An Unkle Mikes is probably a good choice for an inexpensive wear holster. If you don't mind spending a few more dollars, check out the Galco Kodiak.


----------



## DJ Niner (Oct 3, 2006)

Old Padawan said:


> Considering you are not supposed to put a nylon holster in the washing machine, the cleaning of the interior is going to be equal or even easier on a leather holster. A lot of nylon holsters have closed ends. The dirt will get trapped in the bottom of the holster. Either style requires the same maintenance brush or wipe out the interior after the hunt as part of a regular maintenance. A silicon impregnated cloth works well for a leather holster.
> 
> An Unkle Mikes is probably a good choice for an inexpensive wear holster. If you don't mind spending a few more dollars, check out the Galco Kodiak.


LOL; I never considered dropping a holster into a washing machine! That said, I have swirled one in a river to get the mud out of it after I took a slow-motion fall into a soft mudbank. I prefer the open-bottom design myself, but I have a friend who plugged a handgun barrel when he sat down in/on soft dirt who will NOT use an open-bottomed holster anymore, and I can see why he feels so strongly about it.

My experience has been that plastic or Nylon holsters can be washed/rinsed and even vigorously scrubbed-out in the field with less chance of damage than a fine leather rig. And once wet, a leather holster usually needs some TLC to dry it without stretching or cracking; no similar problems seem to exist for synthetic holsters.

And what's with the creaking/squeaking of leather holsters when you move?!? It'll drive a man nuts if he's trying to stalk quietly! Another plus for synthetics, in my book.

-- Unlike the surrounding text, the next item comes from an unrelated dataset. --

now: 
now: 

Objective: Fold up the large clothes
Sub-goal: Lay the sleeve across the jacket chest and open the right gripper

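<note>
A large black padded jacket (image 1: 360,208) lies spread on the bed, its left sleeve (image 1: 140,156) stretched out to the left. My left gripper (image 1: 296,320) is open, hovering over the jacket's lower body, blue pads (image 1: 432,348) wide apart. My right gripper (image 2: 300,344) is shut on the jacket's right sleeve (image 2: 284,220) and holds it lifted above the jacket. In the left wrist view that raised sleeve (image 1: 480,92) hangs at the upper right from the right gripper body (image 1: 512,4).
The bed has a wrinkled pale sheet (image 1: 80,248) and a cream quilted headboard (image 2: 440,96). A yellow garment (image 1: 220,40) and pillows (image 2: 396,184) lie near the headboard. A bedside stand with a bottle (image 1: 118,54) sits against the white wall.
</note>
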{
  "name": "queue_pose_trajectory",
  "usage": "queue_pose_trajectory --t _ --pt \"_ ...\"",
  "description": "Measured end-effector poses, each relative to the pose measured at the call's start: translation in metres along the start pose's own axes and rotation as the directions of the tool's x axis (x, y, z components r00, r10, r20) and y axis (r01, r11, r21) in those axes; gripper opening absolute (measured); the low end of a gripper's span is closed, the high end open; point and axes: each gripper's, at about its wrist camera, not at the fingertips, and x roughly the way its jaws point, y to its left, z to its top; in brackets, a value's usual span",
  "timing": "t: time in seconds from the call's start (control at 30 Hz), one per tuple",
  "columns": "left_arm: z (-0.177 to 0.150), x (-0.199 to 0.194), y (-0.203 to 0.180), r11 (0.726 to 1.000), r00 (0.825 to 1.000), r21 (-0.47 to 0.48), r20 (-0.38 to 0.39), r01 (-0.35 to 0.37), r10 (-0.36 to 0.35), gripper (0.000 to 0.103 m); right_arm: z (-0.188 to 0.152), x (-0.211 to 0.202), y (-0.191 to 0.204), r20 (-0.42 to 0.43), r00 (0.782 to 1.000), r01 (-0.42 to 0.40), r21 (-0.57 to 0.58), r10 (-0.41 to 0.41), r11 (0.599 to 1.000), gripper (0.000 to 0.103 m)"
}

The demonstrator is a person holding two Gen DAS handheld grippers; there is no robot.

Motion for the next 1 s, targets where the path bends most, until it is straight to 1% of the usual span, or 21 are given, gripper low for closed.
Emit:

I do have a few nice leather rigs, including at least one Galco, so I'm not a total heathen. :mrgreen: Good stuff! :smt023


----------



## stormbringerr (May 22, 2007)

one way to clean out a holster,if you have access to it is pressurized air.


----------



## rmocarsky (May 8, 2009)

*Anyone know if . . .*

Hey, Gunners,

I have a 71/2" SBH which I carry in a Uncle Mikes Camo Nylon shoulder rig.

However, it is made to holster a scoped handgun and my Ruger is not, and consequently if I am not careful the revolver can fall out of the holster, even with the flap snapped.

And for the life of me I cannot find one that is:

Shoulder rig; nylon; camo; not for scoped; and has a snap cover flap to keep out rain, snow, etc.

Any help here?

Rmocarsky


----------



## Pistolero (Mar 6, 2009)

Sorry, Rmocarsky. I've not seen one available to your specs. It could exist...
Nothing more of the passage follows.